**INSTRUCTIONS TO FOLLOW**
Copy the data exactly, keeping every line intact.

**SUPPLIED MATERIAL**
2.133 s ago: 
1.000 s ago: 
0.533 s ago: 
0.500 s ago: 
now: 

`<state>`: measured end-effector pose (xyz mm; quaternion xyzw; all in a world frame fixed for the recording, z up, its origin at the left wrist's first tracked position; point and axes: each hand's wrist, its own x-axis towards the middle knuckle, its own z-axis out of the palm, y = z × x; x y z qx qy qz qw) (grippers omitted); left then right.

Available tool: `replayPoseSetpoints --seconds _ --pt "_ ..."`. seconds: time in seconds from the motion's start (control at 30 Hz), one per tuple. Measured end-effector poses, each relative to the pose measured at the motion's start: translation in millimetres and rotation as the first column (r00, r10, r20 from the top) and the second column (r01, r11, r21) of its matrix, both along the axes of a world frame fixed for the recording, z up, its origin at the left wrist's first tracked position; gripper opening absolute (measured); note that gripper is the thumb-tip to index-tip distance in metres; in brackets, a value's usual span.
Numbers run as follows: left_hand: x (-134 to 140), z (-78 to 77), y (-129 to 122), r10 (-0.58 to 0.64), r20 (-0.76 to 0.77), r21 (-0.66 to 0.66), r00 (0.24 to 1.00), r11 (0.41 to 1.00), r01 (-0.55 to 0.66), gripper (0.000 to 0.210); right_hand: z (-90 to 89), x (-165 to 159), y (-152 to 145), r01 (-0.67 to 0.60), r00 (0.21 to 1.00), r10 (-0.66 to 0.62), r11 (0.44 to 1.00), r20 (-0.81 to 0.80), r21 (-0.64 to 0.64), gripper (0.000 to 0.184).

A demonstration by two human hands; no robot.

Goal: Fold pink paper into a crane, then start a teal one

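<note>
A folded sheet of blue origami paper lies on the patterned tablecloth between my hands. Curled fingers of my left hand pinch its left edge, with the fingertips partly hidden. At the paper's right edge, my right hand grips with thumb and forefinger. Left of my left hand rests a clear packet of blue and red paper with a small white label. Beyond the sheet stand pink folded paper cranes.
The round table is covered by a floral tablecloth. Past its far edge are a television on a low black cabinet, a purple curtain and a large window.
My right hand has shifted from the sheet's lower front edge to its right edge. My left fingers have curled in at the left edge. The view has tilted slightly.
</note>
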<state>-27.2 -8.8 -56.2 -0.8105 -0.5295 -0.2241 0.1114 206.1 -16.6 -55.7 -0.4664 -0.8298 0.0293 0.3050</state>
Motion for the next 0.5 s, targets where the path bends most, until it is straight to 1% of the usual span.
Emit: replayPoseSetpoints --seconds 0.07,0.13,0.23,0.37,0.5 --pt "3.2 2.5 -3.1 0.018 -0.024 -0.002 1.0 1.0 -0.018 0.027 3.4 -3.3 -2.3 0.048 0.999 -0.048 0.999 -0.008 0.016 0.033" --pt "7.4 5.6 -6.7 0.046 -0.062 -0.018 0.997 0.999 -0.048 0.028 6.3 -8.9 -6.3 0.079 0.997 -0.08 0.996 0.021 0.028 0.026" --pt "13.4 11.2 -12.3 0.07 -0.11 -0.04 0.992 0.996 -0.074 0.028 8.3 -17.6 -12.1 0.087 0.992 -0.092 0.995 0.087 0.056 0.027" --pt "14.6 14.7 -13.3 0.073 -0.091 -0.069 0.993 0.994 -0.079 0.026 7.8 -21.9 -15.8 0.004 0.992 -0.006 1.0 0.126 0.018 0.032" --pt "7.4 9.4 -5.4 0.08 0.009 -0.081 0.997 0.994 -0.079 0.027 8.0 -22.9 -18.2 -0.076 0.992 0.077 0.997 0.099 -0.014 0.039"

**FINAL ANSWER**
2.133 s ago: 
1.000 s ago: 
0.533 s ago: 
0.500 s ago: 
now: 

`<state>`: measured end-effector pose (xyz mm; quaternion xyzw; all in a world frame fixed for the recording, z up, its origin at the left wrist's first tracked position; point and axes: each hand's wrist, its own x-axis towards the middle knuckle, its own z-axis out of the palm, y = z × x; x y z qx qy qz qw) (grippers omitted); left then right.

Available tool: `replayPoseSetpoints --seconds _ --pt "_ ..."`. seconds: time in seconds from the motion's start (control at 30 Hz), one per tuple. Measured end-effector poses, each relative to the pose measured at the motion's start: translation in millimetres and rotation as the first column (r00, r10, r20 from the top) and the second column (r01, r11, r21) of its matrix, both along the axes of a world frame fixed for the recording, z up, its origin at the left wrist's first tracked position; gripper opening absolute (measured); note that gripper is the thumb-tip to index-tip distance in metres; in brackets, a value's usual span.
Numbers run as follows: left_hand: x (-134 to 140), z (-78 to 77), y (-129 to 122), r10 (-0.58 to 0.64), r20 (-0.76 to 0.77), r21 (-0.66 to 0.66), r00 (0.24 to 1.00), r11 (0.41 to 1.00), r01 (-0.55 to 0.66), gripper (0.000 to 0.210); right_hand: z (-90 to 89), x (-165 to 159), y (-152 to 145), r01 (-0.67 to 0.60), r00 (0.21 to 1.00), r10 (-0.66 to 0.62), r11 (0.44 to 1.00), r20 (-0.81 to 0.80), r21 (-0.64 to 0.64), gripper (0.000 to 0.184).

A demonstration by two human hands; no robot.

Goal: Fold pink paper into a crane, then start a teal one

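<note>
A folded sheet of blue origami paper lies on the patterned tablecloth between my hands. Curled fingers of my left hand pinch its left edge, with the fingertips partly hidden. At the paper's right edge, my right hand grips with thumb and forefinger. Left of my left hand rests a clear packet of blue and red paper with a small white label. Beyond the sheet stand pink folded paper cranes.
The round table is covered by a floral tablecloth. Past its far edge are a television on a low black cabinet, a purple curtain and a large window.
My right hand has shifted from the sheet's lower front edge to its right edge. My left fingers have curled in at the left edge. The view has tilted slightly.
</note>
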<state>-27.2 -8.8 -56.2 -0.8105 -0.5295 -0.2241 0.1114 206.1 -16.6 -55.7 -0.4664 -0.8298 0.0293 0.3050</state>
Motion for the next 0.5 s, targets where the path bends most, until it is straight to 1% of the usual span.
Emit: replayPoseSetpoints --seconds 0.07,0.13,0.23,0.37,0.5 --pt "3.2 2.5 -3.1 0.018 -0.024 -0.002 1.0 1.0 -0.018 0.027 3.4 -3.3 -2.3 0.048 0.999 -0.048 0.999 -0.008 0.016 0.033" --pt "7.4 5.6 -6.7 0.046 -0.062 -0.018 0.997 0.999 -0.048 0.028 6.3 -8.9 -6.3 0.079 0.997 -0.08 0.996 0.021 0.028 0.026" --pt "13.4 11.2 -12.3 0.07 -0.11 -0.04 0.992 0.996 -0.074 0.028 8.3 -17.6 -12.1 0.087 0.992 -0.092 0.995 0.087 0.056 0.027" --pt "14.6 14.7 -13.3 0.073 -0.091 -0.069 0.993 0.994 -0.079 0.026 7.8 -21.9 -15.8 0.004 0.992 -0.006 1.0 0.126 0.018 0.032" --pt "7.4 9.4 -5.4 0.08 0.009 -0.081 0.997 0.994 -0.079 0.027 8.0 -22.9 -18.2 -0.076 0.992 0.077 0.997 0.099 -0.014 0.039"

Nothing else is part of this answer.